- [ACTION ITEM] Copy each line below that includes "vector".

- [SUPPLIED DATA]

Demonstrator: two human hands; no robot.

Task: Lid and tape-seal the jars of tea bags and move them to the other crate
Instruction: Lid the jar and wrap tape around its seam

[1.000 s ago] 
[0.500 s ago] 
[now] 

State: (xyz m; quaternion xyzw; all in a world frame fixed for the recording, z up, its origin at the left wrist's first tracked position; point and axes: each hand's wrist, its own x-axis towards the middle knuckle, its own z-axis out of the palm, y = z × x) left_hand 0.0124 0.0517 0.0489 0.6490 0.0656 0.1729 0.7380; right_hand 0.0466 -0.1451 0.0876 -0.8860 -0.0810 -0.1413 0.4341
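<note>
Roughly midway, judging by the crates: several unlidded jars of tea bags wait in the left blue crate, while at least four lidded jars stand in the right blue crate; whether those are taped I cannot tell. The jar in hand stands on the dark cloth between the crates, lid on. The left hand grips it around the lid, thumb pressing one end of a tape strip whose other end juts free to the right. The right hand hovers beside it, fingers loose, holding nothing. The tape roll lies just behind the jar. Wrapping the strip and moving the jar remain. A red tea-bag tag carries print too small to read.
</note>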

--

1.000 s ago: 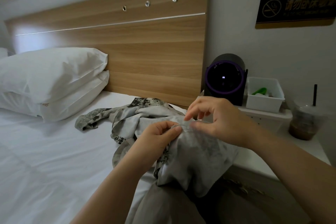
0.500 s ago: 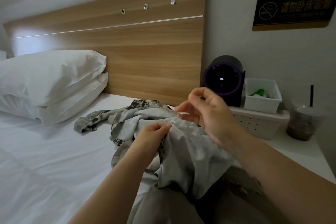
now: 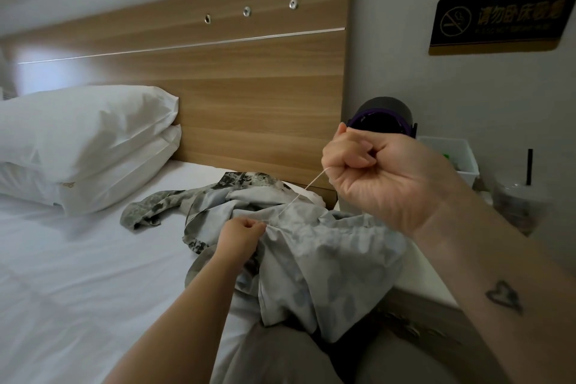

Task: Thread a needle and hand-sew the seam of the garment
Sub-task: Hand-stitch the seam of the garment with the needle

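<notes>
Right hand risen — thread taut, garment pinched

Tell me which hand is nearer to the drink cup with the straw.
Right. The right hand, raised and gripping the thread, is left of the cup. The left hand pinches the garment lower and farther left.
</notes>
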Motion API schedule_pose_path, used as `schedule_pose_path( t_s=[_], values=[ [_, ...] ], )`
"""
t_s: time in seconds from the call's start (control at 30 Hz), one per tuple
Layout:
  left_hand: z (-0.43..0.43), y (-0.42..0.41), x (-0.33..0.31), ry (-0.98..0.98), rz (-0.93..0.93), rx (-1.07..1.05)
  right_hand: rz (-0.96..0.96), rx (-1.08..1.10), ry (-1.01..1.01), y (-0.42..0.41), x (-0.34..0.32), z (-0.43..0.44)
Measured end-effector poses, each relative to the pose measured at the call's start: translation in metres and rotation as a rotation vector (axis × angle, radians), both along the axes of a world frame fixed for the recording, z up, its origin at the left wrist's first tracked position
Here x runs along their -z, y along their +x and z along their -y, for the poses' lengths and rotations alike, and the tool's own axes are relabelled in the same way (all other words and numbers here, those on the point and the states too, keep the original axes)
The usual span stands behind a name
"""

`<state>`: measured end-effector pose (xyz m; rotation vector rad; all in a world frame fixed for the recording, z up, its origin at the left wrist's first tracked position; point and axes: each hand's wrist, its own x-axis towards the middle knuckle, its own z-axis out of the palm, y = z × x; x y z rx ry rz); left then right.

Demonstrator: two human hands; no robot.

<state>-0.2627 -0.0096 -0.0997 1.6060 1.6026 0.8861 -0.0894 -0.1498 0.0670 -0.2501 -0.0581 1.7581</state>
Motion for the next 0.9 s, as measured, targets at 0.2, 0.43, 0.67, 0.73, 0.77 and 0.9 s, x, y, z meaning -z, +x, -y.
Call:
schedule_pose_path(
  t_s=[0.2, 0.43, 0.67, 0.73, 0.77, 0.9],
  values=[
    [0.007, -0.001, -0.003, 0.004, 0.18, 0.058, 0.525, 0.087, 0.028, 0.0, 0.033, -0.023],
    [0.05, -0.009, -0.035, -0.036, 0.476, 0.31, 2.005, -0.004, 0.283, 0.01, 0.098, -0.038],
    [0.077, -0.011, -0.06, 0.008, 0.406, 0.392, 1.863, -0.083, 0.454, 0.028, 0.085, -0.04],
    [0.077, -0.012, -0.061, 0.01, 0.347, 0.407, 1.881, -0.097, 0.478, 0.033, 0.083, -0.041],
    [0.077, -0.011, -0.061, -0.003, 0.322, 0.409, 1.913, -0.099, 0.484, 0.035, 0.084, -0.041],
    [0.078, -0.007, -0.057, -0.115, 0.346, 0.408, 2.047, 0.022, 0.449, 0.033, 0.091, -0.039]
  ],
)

- [RESPONSE BOX]
Measured end-effector poses, each relative to the pose measured at the call's start: translation in metres and rotation as a rotation vector (axis × angle, radians), both along the axes of a world frame fixed for the recording, z up, its origin at the left wrist's first tracked position
`<state>`: measured end-effector pose (xyz m; rotation vector rad; all in a world frame fixed for the recording, z up, its origin at the left wrist's first tracked position; point and axes: each hand's wrist, its own x-axis towards the middle knuckle, its own z-axis out of the palm, y = z × x; x y z rx ry rz); left then right.

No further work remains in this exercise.